Problem description — Pull out of the data below the stretch of lines bounded by the one containing "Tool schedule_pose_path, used" and the one containing "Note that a", both bounds included, unchanged.

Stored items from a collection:
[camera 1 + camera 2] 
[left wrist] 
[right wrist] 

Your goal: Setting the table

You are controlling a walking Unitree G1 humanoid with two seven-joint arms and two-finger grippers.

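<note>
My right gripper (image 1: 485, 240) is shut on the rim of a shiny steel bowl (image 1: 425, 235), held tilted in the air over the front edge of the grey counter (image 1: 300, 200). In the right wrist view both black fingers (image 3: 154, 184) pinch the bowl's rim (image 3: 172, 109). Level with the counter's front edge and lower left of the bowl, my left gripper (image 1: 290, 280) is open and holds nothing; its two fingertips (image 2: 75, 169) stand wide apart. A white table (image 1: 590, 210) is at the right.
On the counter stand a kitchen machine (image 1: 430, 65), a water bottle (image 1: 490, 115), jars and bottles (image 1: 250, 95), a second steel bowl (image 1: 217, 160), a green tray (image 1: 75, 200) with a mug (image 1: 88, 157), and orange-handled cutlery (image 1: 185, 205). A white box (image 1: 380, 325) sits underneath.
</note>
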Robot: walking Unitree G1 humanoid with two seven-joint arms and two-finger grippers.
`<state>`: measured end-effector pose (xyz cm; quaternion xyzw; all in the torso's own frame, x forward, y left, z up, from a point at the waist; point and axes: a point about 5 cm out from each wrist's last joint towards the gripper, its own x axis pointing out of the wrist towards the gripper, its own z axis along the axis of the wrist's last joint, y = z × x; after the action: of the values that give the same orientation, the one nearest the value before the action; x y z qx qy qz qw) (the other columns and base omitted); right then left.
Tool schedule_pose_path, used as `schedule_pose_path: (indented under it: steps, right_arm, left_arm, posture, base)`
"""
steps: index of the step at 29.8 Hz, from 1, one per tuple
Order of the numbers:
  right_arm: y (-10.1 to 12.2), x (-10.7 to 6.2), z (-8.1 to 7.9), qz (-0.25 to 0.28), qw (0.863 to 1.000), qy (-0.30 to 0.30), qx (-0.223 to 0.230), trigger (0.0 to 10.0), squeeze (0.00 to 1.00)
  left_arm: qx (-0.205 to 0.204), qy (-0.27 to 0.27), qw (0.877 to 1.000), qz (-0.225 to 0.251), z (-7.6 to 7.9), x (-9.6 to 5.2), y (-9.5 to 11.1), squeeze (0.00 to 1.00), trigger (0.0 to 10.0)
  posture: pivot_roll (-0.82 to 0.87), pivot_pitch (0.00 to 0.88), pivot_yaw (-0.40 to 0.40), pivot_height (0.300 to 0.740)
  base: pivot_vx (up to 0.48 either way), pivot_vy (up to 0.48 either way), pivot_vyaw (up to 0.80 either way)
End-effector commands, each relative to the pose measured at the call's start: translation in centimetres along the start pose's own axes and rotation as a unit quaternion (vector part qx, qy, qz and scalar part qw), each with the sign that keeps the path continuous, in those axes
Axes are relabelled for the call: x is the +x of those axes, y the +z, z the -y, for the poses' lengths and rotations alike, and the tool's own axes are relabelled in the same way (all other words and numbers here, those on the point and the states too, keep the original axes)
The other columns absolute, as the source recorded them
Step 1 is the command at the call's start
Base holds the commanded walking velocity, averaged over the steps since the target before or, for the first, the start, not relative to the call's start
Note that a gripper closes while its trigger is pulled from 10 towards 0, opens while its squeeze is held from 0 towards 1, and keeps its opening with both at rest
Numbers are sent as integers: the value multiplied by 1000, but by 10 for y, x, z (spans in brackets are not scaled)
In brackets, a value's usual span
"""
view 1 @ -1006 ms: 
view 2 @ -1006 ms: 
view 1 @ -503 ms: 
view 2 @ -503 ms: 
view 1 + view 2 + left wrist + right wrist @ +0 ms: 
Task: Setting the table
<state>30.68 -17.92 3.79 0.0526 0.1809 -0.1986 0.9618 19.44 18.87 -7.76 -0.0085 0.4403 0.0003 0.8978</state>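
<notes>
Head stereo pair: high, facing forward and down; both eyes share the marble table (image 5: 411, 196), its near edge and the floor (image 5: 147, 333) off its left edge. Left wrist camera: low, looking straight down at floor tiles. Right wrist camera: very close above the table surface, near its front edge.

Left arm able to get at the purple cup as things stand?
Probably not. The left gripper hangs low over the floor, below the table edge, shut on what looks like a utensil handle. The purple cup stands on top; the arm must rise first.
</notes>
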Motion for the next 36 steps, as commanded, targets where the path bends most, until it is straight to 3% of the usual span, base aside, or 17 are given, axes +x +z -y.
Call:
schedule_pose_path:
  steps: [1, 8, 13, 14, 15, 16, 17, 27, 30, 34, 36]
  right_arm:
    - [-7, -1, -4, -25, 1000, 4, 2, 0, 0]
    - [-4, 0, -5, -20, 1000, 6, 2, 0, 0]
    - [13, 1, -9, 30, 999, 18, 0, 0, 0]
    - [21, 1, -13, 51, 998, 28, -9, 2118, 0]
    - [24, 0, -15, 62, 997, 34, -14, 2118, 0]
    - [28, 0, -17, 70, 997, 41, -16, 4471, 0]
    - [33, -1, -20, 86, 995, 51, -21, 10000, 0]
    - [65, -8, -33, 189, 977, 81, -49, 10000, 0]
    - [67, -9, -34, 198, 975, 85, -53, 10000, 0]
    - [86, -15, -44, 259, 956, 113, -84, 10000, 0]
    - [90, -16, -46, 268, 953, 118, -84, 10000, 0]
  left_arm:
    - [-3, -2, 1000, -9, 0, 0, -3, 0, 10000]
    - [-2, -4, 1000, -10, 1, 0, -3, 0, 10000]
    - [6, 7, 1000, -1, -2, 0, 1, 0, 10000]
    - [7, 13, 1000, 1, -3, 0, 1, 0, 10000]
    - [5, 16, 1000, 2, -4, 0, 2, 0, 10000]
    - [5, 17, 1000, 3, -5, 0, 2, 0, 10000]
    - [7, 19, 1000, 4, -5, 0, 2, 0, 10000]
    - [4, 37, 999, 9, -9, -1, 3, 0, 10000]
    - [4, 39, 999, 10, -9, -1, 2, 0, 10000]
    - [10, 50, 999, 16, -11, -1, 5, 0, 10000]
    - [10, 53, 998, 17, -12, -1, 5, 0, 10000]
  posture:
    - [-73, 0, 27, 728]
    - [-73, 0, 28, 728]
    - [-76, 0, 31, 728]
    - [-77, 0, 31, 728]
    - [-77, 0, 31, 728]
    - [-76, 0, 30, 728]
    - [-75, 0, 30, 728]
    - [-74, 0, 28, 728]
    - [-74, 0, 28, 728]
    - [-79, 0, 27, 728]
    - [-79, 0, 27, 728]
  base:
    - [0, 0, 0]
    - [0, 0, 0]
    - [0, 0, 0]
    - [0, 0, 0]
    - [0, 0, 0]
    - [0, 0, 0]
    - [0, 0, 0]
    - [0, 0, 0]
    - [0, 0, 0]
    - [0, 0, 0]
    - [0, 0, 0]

Solution to this problem —
Tool schedule_pose_path, used as `schedule_pose_path: (indented under it: steps, right_arm, left_arm, posture, base)`
"""
steps: index of the step at 29.8 Hz, from 1, one per tuple
Order of the numbers:
  right_arm: y (-10.1 to 12.2), x (-10.7 to 6.2), z (-8.1 to 7.9), qz (-0.25 to 0.28), qw (0.863 to 1.000), qy (-0.30 to 0.30), qx (-0.223 to 0.230), trigger (0.0 to 10.0), squeeze (0.00 to 1.00)
  left_arm: qx (-0.205 to 0.204), qy (-0.27 to 0.27), qw (0.877 to 1.000), qz (-0.225 to 0.251), z (-7.6 to 7.9), x (-9.6 to 5.2), y (-9.5 to 11.1), squeeze (0.00 to 1.00), trigger (0.0 to 10.0)
  posture: pivot_roll (-0.82 to 0.87), pivot_pitch (0.00 to 0.88), pivot_yaw (-0.40 to 0.40), pivot_height (0.300 to 0.740)
  base: pivot_vx (up to 0.48 either way), pivot_vy (up to 0.48 either way), pivot_vyaw (up to 0.80 either way)
End-effector commands, each relative to the pose measured at the call's start: translation in centimetres along the start pose's own axes and rotation as a unit quaternion (vector part qx, qy, qz and scalar part qw), each with the sign that keeps the path continuous, in those axes
Axes are relabelled for the call: x is the +x of those axes, y the +z, z the -y, for the poses' lengths and rotations alike, and the tool's own axes are relabelled in the same way (all other words and numbers here, those on the point and the states too, keep the original axes)
The other columns absolute, as the source recorded them
Step 1 is the command at the call's start
Base holds the commanded walking velocity, averaged over the steps since the target before or, for the first, the start, not relative to the call's start
Note that a gripper closes while its trigger is pulled from 10 towards 0, opens while its squeeze is held from 0 towards 1, and keeps its opening with both at rest

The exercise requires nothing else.